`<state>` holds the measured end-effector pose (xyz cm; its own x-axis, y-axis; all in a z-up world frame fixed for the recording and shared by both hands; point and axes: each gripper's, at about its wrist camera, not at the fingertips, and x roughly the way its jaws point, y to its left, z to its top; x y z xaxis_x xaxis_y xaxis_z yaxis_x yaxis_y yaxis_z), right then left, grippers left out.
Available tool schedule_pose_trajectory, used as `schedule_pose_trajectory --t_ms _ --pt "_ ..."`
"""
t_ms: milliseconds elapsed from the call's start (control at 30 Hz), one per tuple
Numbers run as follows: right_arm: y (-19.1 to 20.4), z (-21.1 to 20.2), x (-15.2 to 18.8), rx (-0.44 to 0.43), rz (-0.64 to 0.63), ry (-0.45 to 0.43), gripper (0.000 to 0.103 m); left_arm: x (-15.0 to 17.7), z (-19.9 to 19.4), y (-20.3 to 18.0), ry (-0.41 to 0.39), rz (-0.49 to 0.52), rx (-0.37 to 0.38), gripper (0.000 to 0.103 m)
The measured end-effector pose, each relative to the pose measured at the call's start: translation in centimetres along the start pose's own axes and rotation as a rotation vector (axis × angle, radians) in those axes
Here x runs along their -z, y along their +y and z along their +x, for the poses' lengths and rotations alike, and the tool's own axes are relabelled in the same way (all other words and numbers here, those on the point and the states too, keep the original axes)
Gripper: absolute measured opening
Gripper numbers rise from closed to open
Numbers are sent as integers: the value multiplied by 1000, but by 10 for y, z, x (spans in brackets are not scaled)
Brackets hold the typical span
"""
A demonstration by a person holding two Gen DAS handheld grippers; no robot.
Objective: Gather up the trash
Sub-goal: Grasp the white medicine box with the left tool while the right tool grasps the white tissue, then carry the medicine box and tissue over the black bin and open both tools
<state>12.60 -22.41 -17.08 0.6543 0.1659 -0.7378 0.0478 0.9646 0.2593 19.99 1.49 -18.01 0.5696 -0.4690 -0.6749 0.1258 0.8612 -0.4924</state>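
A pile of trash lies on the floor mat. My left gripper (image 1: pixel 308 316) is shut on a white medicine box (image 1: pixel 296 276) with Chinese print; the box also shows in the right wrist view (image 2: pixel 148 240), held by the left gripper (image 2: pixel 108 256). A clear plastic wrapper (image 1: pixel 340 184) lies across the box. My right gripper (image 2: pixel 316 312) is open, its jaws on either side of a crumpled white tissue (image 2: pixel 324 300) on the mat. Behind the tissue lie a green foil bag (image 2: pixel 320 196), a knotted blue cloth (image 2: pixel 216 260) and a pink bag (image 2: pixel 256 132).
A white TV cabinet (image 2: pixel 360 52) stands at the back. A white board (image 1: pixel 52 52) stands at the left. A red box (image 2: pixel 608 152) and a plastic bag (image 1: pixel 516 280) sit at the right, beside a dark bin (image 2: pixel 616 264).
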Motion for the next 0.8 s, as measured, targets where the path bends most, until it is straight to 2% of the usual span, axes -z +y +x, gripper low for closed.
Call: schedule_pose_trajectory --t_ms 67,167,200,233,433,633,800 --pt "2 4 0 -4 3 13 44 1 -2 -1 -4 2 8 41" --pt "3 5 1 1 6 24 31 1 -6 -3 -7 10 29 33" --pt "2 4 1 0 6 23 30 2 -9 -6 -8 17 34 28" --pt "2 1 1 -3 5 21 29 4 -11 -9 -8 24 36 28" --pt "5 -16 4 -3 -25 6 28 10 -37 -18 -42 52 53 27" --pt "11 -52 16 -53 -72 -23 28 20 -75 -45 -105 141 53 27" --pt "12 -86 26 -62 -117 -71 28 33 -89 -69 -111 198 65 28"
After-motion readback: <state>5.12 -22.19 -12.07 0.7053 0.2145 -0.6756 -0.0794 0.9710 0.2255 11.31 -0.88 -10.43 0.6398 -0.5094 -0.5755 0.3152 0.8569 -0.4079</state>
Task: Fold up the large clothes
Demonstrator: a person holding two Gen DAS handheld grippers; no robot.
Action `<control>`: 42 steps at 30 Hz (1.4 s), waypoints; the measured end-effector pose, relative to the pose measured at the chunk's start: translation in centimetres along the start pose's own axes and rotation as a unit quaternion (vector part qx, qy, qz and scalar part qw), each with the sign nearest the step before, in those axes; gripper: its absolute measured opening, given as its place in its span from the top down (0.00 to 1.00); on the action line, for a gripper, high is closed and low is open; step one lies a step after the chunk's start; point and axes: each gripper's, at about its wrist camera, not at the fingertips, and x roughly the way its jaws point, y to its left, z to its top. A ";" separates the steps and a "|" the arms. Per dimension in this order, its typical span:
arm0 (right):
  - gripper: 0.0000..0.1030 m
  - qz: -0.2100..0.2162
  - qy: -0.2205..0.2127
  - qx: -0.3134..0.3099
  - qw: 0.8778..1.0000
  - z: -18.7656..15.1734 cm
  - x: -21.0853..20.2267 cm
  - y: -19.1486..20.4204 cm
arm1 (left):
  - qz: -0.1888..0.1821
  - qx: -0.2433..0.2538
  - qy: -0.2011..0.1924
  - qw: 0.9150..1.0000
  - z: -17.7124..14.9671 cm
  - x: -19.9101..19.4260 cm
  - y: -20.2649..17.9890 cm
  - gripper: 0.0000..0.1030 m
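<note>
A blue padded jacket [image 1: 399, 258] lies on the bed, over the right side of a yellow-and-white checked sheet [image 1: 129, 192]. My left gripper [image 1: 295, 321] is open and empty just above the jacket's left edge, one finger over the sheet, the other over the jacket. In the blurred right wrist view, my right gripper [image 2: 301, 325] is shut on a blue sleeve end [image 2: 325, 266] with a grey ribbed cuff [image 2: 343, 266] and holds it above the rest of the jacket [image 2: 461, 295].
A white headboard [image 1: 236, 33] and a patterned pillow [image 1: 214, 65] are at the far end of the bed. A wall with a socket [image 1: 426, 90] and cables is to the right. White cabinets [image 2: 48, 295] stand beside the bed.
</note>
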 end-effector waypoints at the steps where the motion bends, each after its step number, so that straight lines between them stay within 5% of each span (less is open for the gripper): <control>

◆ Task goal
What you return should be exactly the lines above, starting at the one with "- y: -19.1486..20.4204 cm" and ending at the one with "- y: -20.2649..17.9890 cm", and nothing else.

◆ Your solution
  - y: -19.1486..20.4204 cm
arm1 (left):
  - qz: -0.1888..0.1821
  - qx: -0.2433..0.2538
  - qy: -0.2011..0.1924
  - qw: 0.9150..1.0000
  - z: -17.7124..14.9671 cm
  - x: -19.9101..19.4260 cm
  - y: -20.2649..17.9890 cm

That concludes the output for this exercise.